Quand j’étais en CE2, âgé d’environ 8 ans, il y avait un gamin qui jouait de la guitare de l’autre côté de ma rue. Il s’appelait Mike. Il se tenait dans son garage, face à la rue. Il avait une guitare électrique et un ampli avec un micro branché dessus, et il jouait et chantait en direction de la rue. Je pense qu’il devait avoir 11 ou 12 ans à l’époque. Il était sans doute plus vieux que moi. Je me souviens des chansons qu’il jouait. Des morceaux de la mouvance surf. Un peu de rock’n’roll britannique du début des années 1960 — “Mrs. Brown, you’ve got a lovely daughter ”, chantait-il en imitant un accent anglais. Je le regardais aussi longtemps qu’il jouait, ou jusqu’à ce que mon père m’appelle pour le dîner.
Je lui rachetai une guitare acoustique bien fatiguée pour trois dollars, et il m’apprit à jouer “Green Onions ”. Des notes uniques. Pas d’accords. Cela vint plus tard, quand il m’enseigna ceux de “Michael, Row the Boat Ashore ”.
Cette guitare me fascinait tellement. Comment avait-elle été construite ? Il fallait que je sache. Elle avait un filet peint, que j’ai poncé et repeint. Il ne me fallut pas longtemps avant de scier le manche pour le garder en prévision de la guitare électrique que je voulais construire, comme celle de Mike. Cette tentative s’est soldée par un échec.
Mike était un bon copain d’enfance qui a fait germer en moi cet amour des guitares ; croyez-moi, peut-être n’aurais-je pas eu cette révélation à un autre endroit ou à un autre moment. Quand j’y pense, cette guitare à trois dollars était suffisamment bon marché pour que je n’aie aucun problème à la poncer, à la peindre et même à en scier le manche.
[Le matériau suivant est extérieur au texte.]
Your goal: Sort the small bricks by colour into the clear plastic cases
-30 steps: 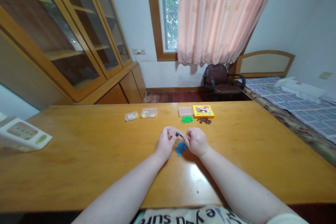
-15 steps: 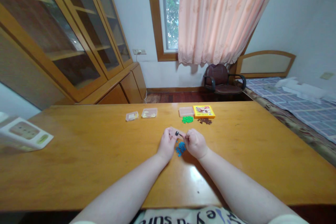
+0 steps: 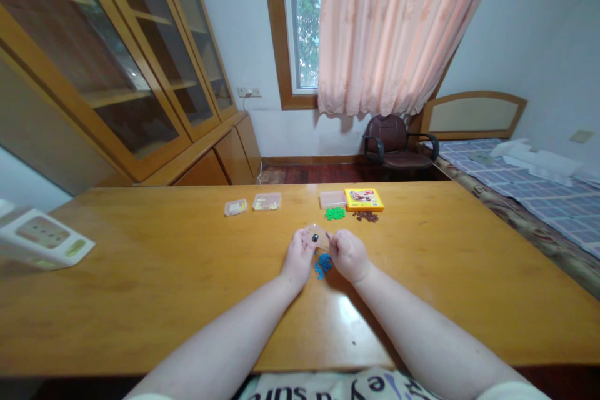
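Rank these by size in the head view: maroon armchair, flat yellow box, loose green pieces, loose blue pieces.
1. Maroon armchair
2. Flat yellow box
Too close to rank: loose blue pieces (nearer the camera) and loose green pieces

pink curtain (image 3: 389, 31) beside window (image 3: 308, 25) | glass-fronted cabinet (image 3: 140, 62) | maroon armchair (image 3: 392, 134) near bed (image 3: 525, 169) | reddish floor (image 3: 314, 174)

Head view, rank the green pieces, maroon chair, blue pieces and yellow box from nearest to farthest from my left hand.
From your left hand:
1. Blue pieces, just right
2. Green pieces, ahead, right
3. Yellow box, farther right
4. Maroon chair, beyond the table
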The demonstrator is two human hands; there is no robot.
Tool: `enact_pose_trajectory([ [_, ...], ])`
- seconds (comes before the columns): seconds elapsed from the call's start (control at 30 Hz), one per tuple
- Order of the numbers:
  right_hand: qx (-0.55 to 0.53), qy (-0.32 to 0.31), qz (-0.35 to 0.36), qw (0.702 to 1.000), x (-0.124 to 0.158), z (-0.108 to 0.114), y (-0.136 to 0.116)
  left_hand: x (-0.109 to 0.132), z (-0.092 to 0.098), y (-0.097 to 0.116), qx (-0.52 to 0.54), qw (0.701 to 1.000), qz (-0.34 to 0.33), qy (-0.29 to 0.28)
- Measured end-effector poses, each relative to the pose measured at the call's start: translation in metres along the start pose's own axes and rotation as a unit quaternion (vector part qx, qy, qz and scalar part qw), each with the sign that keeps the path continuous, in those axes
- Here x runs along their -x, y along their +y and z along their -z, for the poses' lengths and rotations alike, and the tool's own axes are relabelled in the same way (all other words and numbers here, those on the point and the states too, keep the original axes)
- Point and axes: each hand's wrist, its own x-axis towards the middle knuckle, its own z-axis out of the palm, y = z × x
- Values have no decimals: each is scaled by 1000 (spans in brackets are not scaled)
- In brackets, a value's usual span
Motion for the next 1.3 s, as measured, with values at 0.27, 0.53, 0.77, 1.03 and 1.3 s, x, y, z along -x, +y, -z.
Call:
enact_pose_trajectory([
  [0.27,-34,-7,-65,997,-4,13,16,-2,2,-6,34,999,-11,-4],
  [0.53,-112,-81,18,990,-8,25,24,-11,11,-1,76,997,1,0],
  [0.77,-137,-79,-90,983,-7,16,26,-16,17,-3,146,986,38,-69],
  [1.03,-160,-160,-114,967,-5,12,33,-15,20,-5,180,975,27,-125],
  [1.3,-219,-243,-131,936,0,7,34,-12,18,-8,238,953,48,-179],
])
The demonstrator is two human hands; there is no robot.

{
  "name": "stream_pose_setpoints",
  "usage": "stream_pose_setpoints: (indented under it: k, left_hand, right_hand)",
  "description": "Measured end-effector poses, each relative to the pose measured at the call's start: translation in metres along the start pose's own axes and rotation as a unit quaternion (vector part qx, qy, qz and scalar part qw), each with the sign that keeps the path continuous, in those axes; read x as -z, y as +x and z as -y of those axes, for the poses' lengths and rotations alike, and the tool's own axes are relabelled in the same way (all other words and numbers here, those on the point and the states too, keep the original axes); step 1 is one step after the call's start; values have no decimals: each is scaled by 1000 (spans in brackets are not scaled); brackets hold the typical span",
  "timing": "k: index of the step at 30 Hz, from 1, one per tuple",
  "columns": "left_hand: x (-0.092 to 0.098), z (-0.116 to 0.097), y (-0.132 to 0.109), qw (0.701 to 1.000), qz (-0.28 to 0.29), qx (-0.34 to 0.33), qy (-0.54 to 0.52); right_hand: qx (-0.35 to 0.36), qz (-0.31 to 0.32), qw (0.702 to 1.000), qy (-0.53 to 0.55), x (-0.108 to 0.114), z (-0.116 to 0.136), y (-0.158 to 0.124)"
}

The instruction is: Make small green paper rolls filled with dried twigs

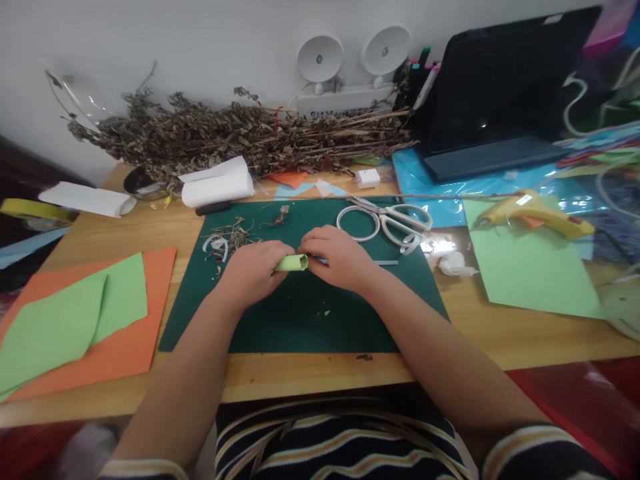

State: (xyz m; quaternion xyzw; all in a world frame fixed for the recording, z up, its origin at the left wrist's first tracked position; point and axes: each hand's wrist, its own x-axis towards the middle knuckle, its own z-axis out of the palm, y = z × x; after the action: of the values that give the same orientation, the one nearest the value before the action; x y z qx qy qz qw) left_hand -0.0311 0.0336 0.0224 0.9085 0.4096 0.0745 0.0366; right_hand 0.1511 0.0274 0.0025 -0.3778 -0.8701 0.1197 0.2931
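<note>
A small light-green paper tube point(294, 263) is gripped in my left hand point(257, 268), its round end facing right. At that end, the curled fingers of my right hand point(343, 257) come up close to the tube; what they pinch, if anything, is hidden. Both hands hover over a dark green cutting mat point(320, 327). A thin pale stick point(387, 263) shows beside my right wrist. White-handled scissors point(385, 217) lie beyond my right hand. Dry stem scraps point(233, 239) are scattered on the mat past my left hand.
Green paper point(55, 327) lies on an orange sheet point(150, 333) at left. A yellow glue gun point(537, 212) rests on green paper point(540, 280) at right. Dried plants point(225, 137), white paper rolls point(217, 188) and a dark tablet point(505, 80) line the back.
</note>
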Motion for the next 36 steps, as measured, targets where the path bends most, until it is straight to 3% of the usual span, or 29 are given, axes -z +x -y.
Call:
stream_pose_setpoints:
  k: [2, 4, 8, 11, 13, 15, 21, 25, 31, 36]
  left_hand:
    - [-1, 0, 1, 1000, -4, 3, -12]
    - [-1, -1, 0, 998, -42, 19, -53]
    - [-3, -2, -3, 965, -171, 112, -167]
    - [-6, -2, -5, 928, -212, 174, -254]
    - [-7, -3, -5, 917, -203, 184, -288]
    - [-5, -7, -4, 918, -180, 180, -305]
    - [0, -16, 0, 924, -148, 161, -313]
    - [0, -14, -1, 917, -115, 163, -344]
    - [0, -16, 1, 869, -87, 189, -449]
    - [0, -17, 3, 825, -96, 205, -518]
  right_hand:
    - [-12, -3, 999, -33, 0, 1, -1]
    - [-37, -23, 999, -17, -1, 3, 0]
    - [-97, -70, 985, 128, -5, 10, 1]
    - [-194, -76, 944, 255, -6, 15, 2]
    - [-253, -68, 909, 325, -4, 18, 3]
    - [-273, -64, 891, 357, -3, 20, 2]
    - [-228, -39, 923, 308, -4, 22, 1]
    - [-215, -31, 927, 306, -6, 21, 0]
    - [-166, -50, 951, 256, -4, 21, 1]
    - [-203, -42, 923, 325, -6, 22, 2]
Et si ça avait été une bonne guitare ? Ma vie aurait pu être très différente.
Sans Mike, il y a de fortes chances que Taylor Guitars n’ait jamais vu le jour.
J’ai déménagé dans un autre quartier après avoir côtoyé Mike pendant deux ans. Cela faisait 20 ans que j’avais monté mon entreprise quand nous avons repris contact. Après cela, au cours de ces 30 dernières années, nous nous écrivions, nous nous saluions, nous essayions de nous voir.
Mike n’a jamais cessé de jouer de la guitare. Il a été musicien et chanteur professionnel toute sa vie, jusqu’à sa mort. Il a composé et interprété des morceaux célébrant les vacances, la plage, le week-end. Et il était bon. Sa guitare acoustique était une Taylor, et j’en étais fier. Il nous a quittés en toute quiétude : il est tombé malade et est mort quelques semaines plus tard, au grand dam de tout le monde.
Merci, Mike Broward, d’avoir représenté un signe du destin aussi important et positif pour moi. Bien que je vous aie déjà plusieurs fois parlé de lui, ce n’est qu’à présent que je me rends compte de l’influence qu’il a eue sur ma vie. Avec le décès de Jimmy Buffet seulement quelques semaines après celui de Mike, nous avons perdu deux Parrot Heads. Je les aimais tous les deux ; ils nous ont fait don d’excellentes chansons. Toutefois, Mike m’a apporté un petit quelque chose en plus.